Poster: Vegetative Development

Abs # 431: Determination of glycosyl residue motif in sporamin by MALDI-TOF MS

Presenter:	Yuasa, Koji , koubow@yokohama.riken.go.jp
Authors	Yuasa, Koji  (A)   Shimizu, Masami  (A)   Fukuda, Hiroo  (A)   Matsuoka, Ken  (A)
Affiliations:	(A): RIKEN Plant Science Center

In plants, hydroxyproline (Hyp)-O-glycosylation uniquely characterizes diverse group of structural glycoproteins. These glycoproteins are broadly implicated in plant growth and development. Although the chemical composition of the carbohydrate part is involved in the control of cellular development, a progress in establishing the detailed structures is limited.
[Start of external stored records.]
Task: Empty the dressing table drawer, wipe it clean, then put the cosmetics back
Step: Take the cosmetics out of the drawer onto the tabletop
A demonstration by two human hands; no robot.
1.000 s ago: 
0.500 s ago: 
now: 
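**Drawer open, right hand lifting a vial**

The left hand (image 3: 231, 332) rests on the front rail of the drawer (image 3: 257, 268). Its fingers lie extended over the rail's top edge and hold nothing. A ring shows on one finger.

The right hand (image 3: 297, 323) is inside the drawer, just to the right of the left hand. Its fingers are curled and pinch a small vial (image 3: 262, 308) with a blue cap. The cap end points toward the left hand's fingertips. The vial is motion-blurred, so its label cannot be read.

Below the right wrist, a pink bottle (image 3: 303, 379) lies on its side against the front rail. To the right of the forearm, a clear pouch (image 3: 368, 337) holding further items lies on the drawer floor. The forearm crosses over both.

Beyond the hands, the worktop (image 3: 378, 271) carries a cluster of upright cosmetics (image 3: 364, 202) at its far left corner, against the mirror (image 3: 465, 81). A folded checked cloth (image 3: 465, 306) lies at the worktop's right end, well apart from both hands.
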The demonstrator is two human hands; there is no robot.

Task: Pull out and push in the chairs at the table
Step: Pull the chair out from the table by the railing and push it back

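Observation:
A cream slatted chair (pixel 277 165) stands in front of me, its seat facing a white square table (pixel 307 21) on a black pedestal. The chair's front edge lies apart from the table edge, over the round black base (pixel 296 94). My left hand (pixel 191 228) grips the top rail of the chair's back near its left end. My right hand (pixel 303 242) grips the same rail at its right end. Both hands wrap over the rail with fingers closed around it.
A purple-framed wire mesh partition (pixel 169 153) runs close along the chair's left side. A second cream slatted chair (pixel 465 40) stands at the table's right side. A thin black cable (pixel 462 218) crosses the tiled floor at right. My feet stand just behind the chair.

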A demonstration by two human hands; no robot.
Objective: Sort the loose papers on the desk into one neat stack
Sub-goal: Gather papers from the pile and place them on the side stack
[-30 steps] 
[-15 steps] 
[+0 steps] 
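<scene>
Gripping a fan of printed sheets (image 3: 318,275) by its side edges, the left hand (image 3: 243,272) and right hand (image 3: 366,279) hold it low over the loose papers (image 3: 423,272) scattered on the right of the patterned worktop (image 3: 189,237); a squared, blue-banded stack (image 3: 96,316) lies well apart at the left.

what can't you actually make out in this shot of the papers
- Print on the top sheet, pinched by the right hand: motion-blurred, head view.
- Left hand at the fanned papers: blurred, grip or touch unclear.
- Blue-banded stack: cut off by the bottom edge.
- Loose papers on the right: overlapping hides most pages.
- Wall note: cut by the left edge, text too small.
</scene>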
Sporamin is a vacuolar storage protein of sweet potato. This protein, when expressed in tobacco BY-2 cells, is hydroxylated at Pro³⁶ residue and further modified by O-glycosylation. Taking advantage of this site to be the only proline hydroxylation and glycosylation site in sporamin, we are analyzing the primary structure of the glycosyl residue motif using MALDI-TOF MS. Sporamin was first denatured in SDS solution, and subsequently digested by 0.5 pmol of Trypsin or Endoproteinase Asp-N, respectively. The digested sporamin was directly spotted on sample plate. Both secretory mutant sporamin and vacuolar wild-type sporamin were hydroxylated and glycosylated in contrary to recombinant sporamin prepared from E. coli. Both glycosylated sporamins contained degree of polymerization up to 9 hexoses with one to three pentoses, as judged from MALDI-TOF MS results. We are currently analyzing the glycosylation pattern of several mutant sporamins that have replaced single amino acid residues around Pro³⁶ with an alternative amino acid.